販売業の道に入ってからは、身だしなみというものをきつく言われるようになった。 他人から指摘されるのが嫌なので、自ら進んで身だしなみを整えるようにした。 その身だしなみの中でも特に気にかけたのが、「臭い」である。 中学の頃の記憶がよみがえる。 女子に言われるぐらいだから、かなり頭が臭かったのだろう。 そう思うと、2日に一度の洗髪では足りないと思うようになった。 そこから毎日の洗髪生活が始まった。 しかし、そのことが後に大きな問題に発展する。
毎日頭を洗うということは、実に爽快だった。 頭を洗った後につける、柑橘系のヘアトニックの香りが、風呂上がりの気分を快いものにした。 ある時、頭を5針縫う大怪我をしたことがある。 その時医者から「1週間ばかり頭を洗わないようにして下さい」と言われた。 秋とはいえ、残暑厳しい折、既に毎日頭を洗う習慣になっているぼくにとって、これは苦痛だった。 怪我をしたその日から頭が痒い。 まあ、その日は痛みも伴っていたから、何とか我慢が出来た。 しかし、翌日から地獄が待っていた。 かゆい、カユイ、痒いっ!! 触ってはいけないのはわかっていたが、つい手が頭に行く。 3日目、気が狂いそうになった。 4日目、軽くではあるが、頭を掻いた。 5日目、とうとう頭を洗う決意をする。 患部から離れた箇所に、少しずつシャンプーを振りかけ、濡れたタオルで、そこを拭いていく。 少しはかゆみは治まったものの、力一杯頭を掻けないことにいらだちを感じた。 6日目、またしても前日と同じことをした。 今度は患部により近いところを攻めた。 おかげで患部に貼ってあるガーゼが少し濡れてしまった。 7日目、ついに抜糸。 医者から「お待たせしました。今日から思いっきり頭を洗って下さい」と言われた。 その後で彼は「痒かったんでしょ?」と言い、ニヤッと笑った。 おそらく、ぼくが頭を洗ったことに気づいていたのだろう。 その日、ぼくは家に帰るなり風呂に直行し、医者の言葉通り、思いっきり頭を洗った。 中学の時、1ヶ月近く頭を洗わずに床屋に行って以来の快感だった。
それから何年かが経った。 世間では『朝シャン』という言葉が流行っていた。 その言葉につられて、ぼくは調子に乗って頭を洗い続けた。 夏場には夜に洗って、朝また洗うこともあった。 そうやって数年過ぎたある日のこと、前髪の一部に白い固まりがあるのに気がついた。 「何じゃ、これは!?」である。 20歳頃から白髪はあったのだが、それほど目立つものではなかった。 それがついに目立つ場所に進出してきたのだ。 白い固まりは、時間を追うごとに広がっていった。 それに併せたように、枝毛も増えていった。 髪も以前に比べ細くなっているように感じる。

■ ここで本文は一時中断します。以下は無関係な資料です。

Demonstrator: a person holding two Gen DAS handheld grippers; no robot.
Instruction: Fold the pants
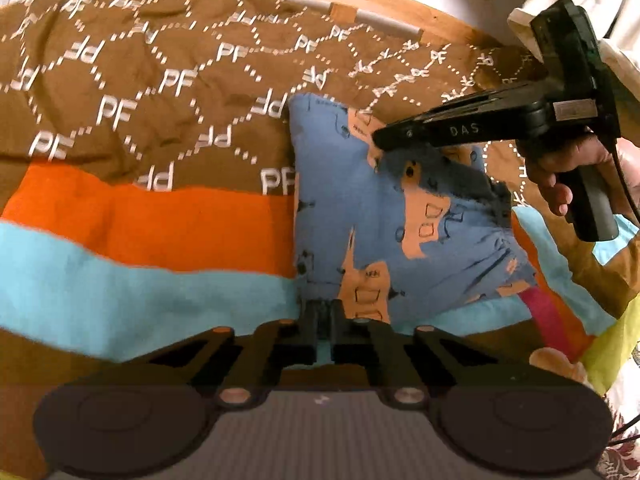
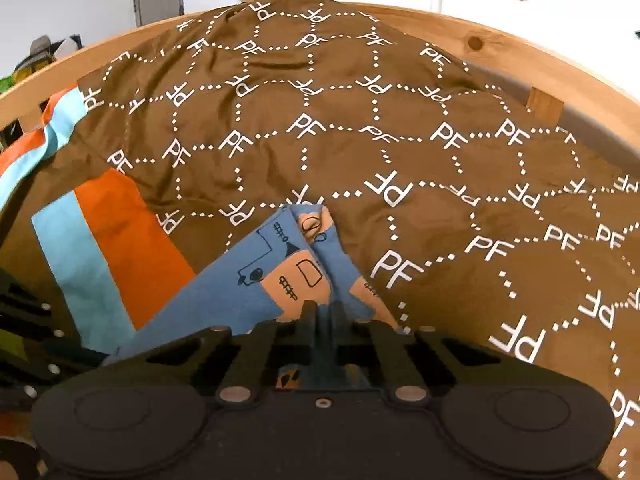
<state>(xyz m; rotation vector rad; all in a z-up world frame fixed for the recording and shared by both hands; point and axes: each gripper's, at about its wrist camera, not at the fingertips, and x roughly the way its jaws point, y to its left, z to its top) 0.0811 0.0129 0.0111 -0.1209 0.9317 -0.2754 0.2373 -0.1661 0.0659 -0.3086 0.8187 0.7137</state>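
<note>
The pants (image 1: pixel 340 208) are small, blue with orange patches and black drawings, and lie bunched on a bedspread. In the left wrist view my left gripper (image 1: pixel 323 308) is at their near edge, jaws together with the cloth pinched between the fingertips. The right gripper (image 1: pixel 378 138) comes in from the right in a person's hand (image 1: pixel 560 176), its tip on the far part of the pants. In the right wrist view the right gripper (image 2: pixel 322 308) is shut on a fold of the pants (image 2: pixel 248 280), with blue cloth showing between its fingers.
The brown bedspread (image 2: pixel 360 120) with white "PF" lettering has orange (image 1: pixel 160 216) and light blue (image 1: pixel 120 280) stripes and is wrinkled. A curved wooden bed frame (image 2: pixel 500 24) runs along the far side. Beyond it is a white wall.
</note>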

「これは何とかしないと」と思い、髪に関する本を読むようになった。 ある時、「シャンプーは健康を害する」という内容の本に出会った。 そこには、「シャンプーで頭を洗った後、よく洗い落とさないでいると、毛穴からシャンプーが浸透し、ついには肝臓を害してしまう」と言うようなことが書かれていた。 また、「ハゲや白髪といった髪のトラブルも、シャンプーが原因になっていることが多い」とも書いてあった。 そういえば、ぼくは髪を洗った後、あまりすすぐことをしなかった。 「ということは、この白髪はシャンプーのせいだったのか。これはいかん!」 そう思ったぼくは、ついにシャンプー断ちを決意した。